ConfusionMatrixDisplay.from_predictions(y_test, y_pred_svm, display_labels=svm_classifier.classes_, cmap="YlGnBu")
plt.show()

Clustering

from sklearn.preprocessing import OneHotEncoder, LabelEncoder, StandardScaler
from sklearn.cluster import KMeans
import matplotlib.pyplot as plt
import pandas as pd

# Load the dataset
file_path = '/Users/Shared/Python/Sleep_health_and_lifestyle_dataset.csv'
sleep = pd.read_csv(file_path)

# Assuming 'sleep' is your DataFrame
# Split 'Blood Pressure' into 'Systolic' and 'Diastolic'
bp_split = sleep['Blood Pressure'].str.split('/', expand=True)
sleep['Systolic'] = pd.to_numeric(bp_split[0], errors='coerce')
sleep['Diastolic'] = pd.to_numeric(bp_split[1], errors='coerce')

# Drop the original 'Blood Pressure' column
x = sleep.drop(columns=['Person ID', 'Sleep Disorder', 'Gender', 'Blood Pressure'])
y = sleep['Sleep Disorder']

# Encode categorical variables
label_encoder = LabelEncoder()
categorical_cols = ['Occupation', 'BMI Category', 'Stress Level']
for col in categorical_cols:
    x[col] = label_encoder.fit_transform(x[col])

# Normalize the data
scaler = StandardScaler()
x_scaled = scaler.fit_transform(x)

# Perform K-means clustering
kmeans = KMeans(n_clusters=3, random_state=42)
kmeans_clusters = kmeans.fit_predict(x_scaled)

# Visualize the clusters
plt.scatter(x_scaled[:, 0], x_scaled[:, 1], c=kmeans_clusters, cmap='viridis', marker='o')
plt.xlabel('Feature 1')
plt.ylabel('Feature 2')
plt.title('K-means Clustering')
plt.show()

## Summary

This study delved into the relationship between sleep patterns, job classification, and other relevant factors to accurately predict job roles. By leveraging data analytics and machine learning techniques, we aimed to optimize workforce planning and develop personalized workplace strategies.

Key Insights

1.Correlation Analysis: Identified significant correlations between sleep duration, stress levels, and job classifications.

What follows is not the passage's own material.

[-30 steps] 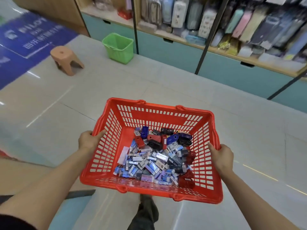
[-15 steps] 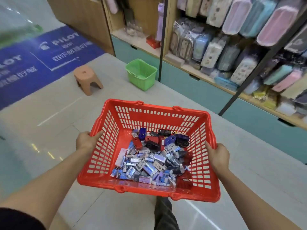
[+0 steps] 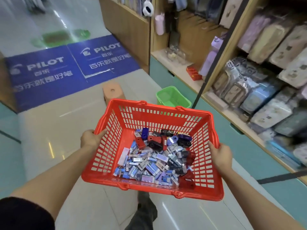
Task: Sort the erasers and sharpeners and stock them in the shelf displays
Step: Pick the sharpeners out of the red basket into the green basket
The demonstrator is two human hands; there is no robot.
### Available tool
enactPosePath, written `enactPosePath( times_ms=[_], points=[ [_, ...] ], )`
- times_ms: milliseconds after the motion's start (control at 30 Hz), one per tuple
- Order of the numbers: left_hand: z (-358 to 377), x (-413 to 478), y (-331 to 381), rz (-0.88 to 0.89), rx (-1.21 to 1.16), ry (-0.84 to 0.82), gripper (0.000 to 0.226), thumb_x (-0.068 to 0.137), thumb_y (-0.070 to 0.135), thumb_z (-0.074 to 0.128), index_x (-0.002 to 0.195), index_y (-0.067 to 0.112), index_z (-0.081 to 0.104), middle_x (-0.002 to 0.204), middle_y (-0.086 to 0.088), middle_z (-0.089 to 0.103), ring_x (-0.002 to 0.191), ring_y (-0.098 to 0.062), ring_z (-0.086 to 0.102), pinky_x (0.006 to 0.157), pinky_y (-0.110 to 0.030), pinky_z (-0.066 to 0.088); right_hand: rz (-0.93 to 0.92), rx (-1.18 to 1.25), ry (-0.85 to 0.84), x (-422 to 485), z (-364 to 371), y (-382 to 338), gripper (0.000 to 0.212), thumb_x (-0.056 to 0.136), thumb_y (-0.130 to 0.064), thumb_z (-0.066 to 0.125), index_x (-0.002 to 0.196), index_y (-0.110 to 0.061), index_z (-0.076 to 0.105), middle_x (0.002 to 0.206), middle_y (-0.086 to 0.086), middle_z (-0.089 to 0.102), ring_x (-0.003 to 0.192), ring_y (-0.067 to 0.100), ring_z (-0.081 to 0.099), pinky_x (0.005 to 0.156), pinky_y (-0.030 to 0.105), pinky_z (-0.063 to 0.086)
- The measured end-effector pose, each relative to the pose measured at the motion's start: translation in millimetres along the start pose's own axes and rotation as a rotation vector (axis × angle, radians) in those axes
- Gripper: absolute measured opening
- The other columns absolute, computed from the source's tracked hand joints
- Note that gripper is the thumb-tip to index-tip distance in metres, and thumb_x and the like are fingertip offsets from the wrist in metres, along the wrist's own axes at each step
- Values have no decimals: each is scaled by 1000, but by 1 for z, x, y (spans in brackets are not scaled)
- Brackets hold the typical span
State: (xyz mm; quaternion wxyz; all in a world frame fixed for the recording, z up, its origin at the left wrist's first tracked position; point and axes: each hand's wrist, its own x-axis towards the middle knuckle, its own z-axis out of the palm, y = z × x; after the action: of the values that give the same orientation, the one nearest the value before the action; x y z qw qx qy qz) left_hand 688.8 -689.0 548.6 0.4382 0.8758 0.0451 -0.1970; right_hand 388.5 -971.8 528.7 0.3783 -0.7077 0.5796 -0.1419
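Both hands carry the red basket: the left hand and right hand each curl their grip over a side rim. Inside, erasers and sharpeners lie mixed, so nothing is sorted or stocked yet. Beyond, the stool, green basket and shelves sit nearer than half a second ago.

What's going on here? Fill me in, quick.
A person is holding a red basket out in front of them in a shop aisle, left hand gripping its left rim and right hand its right rim. Inside lies a mixed heap of boxed erasers and red, blue and black sharpeners, not yet sorted. A green basket and a stool sit on the floor ahead, beside the shelves. Nothing from the basket is stocked yet.
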Motion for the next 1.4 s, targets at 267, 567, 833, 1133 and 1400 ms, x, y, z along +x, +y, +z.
enactPosePath(
  times_ms=[267, 567, 833, 1133, 1400],
  points=[
    [33, 175, 144, -7, -23, 45, 45, 81, 43, 70, 98, 2, 63, 88, -14, 69, 70, -31, 66, 78, -40, 55, -27, -15, -8, 184, 63, -142, 41, 93, -43, 53, 100, -4, 61, 86, 10, 68, 68, 23, 64, 68, 32, 50],
    [87, 356, 245, -92, -79, 104, 43, 84, 41, 68, 100, 2, 60, 87, -13, 67, 66, -27, 64, 74, -38, 53, -120, -25, -77, 404, 161, -283, 37, 91, -46, 54, 99, -10, 59, 85, 12, 70, 68, 27, 68, 71, 46, 58],
    [99, 505, 331, -159, -99, 138, 46, 85, 43, 66, 106, 3, 58, 88, -12, 67, 62, -25, 65, 71, -39, 54, -147, -81, -139, 538, 240, -411, 32, 93, -40, 54, 96, -8, 57, 84, 10, 67, 66, 22, 65, 67, 37, 55],
    [140, 722, 439, -137, 21, 53, 45, 85, 41, 66, 104, 1, 60, 81, -10, 67, 58, -22, 63, 60, -33, 52, 48, -38, -70, 662, 343, -482, 40, 92, -39, 56, 97, 0, 61, 81, 17, 68, 56, 25, 60, 58, 27, 48],
    [219, 854, 542, -18, 215, -56, 48, 83, 44, 67, 93, -2, 63, 78, -15, 67, 64, -28, 64, 61, -37, 52, 269, 14, 45, 756, 376, -505, 40, 91, -38, 58, 97, 1, 61, 84, 18, 68, 65, 30, 63, 61, 31, 50]
  ],
)
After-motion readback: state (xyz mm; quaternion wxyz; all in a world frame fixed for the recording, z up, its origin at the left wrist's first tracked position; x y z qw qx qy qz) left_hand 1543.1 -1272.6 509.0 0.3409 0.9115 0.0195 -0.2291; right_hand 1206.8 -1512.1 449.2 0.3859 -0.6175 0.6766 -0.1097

2.Distribution Analysis: Provided insights into the age and sleep duration distributions among different occupations.

3.Heatmaps Highlighted the relationship between stress levels and sleep quality across various occupations.

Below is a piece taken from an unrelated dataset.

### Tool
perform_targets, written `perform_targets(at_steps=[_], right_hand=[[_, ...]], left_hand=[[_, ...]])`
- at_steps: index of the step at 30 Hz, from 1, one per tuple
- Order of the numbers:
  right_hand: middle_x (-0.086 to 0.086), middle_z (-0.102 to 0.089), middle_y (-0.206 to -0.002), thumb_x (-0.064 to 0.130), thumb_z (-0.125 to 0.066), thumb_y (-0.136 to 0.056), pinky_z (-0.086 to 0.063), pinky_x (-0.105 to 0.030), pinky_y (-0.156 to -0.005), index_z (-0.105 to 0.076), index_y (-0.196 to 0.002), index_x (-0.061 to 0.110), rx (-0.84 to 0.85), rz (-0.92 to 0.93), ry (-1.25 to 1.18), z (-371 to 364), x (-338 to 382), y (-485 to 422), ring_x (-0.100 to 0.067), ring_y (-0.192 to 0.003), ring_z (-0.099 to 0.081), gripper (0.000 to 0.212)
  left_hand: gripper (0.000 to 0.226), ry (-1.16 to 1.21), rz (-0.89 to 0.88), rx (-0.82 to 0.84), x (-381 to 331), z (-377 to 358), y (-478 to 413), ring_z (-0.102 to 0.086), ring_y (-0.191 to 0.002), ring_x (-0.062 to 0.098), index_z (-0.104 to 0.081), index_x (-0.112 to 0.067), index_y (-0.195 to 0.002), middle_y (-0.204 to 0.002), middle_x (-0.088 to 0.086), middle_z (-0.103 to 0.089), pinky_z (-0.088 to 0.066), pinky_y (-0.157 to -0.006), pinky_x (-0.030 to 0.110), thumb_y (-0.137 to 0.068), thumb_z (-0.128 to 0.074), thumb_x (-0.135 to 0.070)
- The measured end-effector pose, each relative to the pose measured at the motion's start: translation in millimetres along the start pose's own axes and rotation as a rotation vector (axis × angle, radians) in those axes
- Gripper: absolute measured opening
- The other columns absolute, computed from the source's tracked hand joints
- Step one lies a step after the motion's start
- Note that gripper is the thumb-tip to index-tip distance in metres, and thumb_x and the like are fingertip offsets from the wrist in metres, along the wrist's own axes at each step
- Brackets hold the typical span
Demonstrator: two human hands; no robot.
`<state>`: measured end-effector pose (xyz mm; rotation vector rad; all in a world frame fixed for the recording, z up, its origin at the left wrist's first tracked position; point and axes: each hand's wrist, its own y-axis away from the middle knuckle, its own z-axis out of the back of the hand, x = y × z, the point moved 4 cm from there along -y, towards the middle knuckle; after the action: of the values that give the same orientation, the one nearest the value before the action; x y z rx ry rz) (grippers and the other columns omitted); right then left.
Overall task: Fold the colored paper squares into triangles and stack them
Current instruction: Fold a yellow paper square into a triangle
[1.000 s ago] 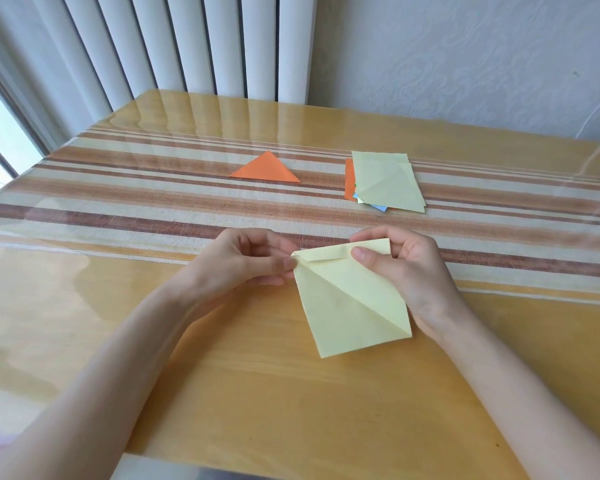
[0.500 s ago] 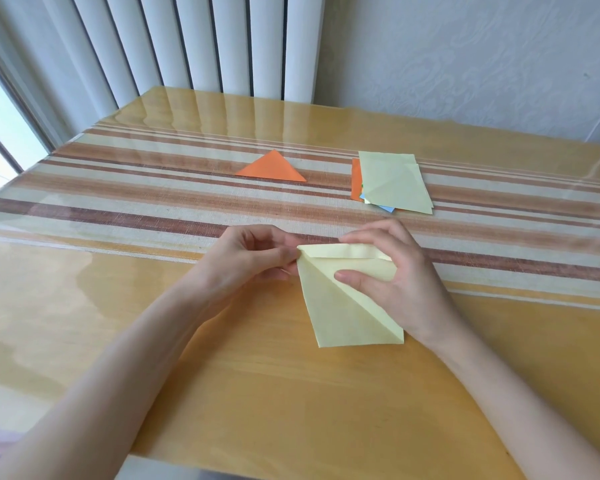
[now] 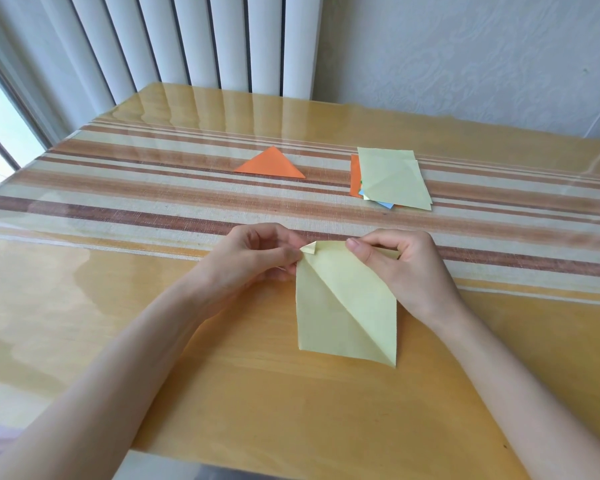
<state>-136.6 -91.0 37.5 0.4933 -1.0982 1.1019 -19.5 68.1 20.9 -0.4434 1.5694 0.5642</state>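
A pale yellow sheet (image 3: 340, 306) lies on the glossy wooden table (image 3: 291, 410), creased along a diagonal from its far left corner to its near right one. At that far left corner the left hand (image 3: 253, 258) pinches the paper, whose tip curls over. The right hand (image 3: 406, 268) grips the sheet's far edge just beside it. Beyond the sheet a striped runner (image 3: 153, 188) crosses the table. On it, beyond the sheet and slightly left, lies an orange triangle (image 3: 270, 164) — and beyond the sheet to the right sits a loose pile of squares (image 3: 392, 178), yellow on top, with orange and blue edges showing beneath.
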Motion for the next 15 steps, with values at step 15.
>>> perform_targets(at_steps=[15], right_hand=[[-0.010,-0.073,-0.082,0.031,-0.069,-0.080,-0.041,-0.028,-0.079,-0.075,-0.075,0.009,0.115,-0.294,-0.329,-1.0,-3.4,3.4,-0.013,-0.079,-0.065,0.024]], left_hand=[[0.014,-0.047,-0.016,0.030,3.0,-4.0,-1.6,-0.058,-0.077,0.021,-0.067,-0.011,-0.078,-0.078,0.006,-0.065,-0.050,-0.071,0.026,-0.081,-0.064,-0.024]])
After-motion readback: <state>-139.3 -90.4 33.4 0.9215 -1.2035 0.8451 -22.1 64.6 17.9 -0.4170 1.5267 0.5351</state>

4.Machine Learning Models: Demonstrated that Random Forest and SVM classifiers could predict sleep disorders with high accuracy based on sleep-related data.

5.Clustering: K-means clustering revealed distinct groups within the data, indicating potential subgroups with unique sleep and job characteristics.

Conclusions

1.Predictive Power: Sleep patterns, stress levels, and demographic data can effectively predict job classifications.

2.Model Performance: Random Forest classifiers showed promising accuracy, outperforming SVM in this context.

3.Workforce Planning: These insights can inform HR strategies, promoting better sleep health and productivity among employees.

4.Future Research: Further studies can explore additional factors such as dietary habits and mental health for a comprehensive analysis.

This comprehensive analysis underscores the critical role of sleep patterns in predicting job classifications, offering valuable insights for both researchers and HR professionals. By integrating these findings into workforce management strategies, organizations can foster a healthier, more productive work environment.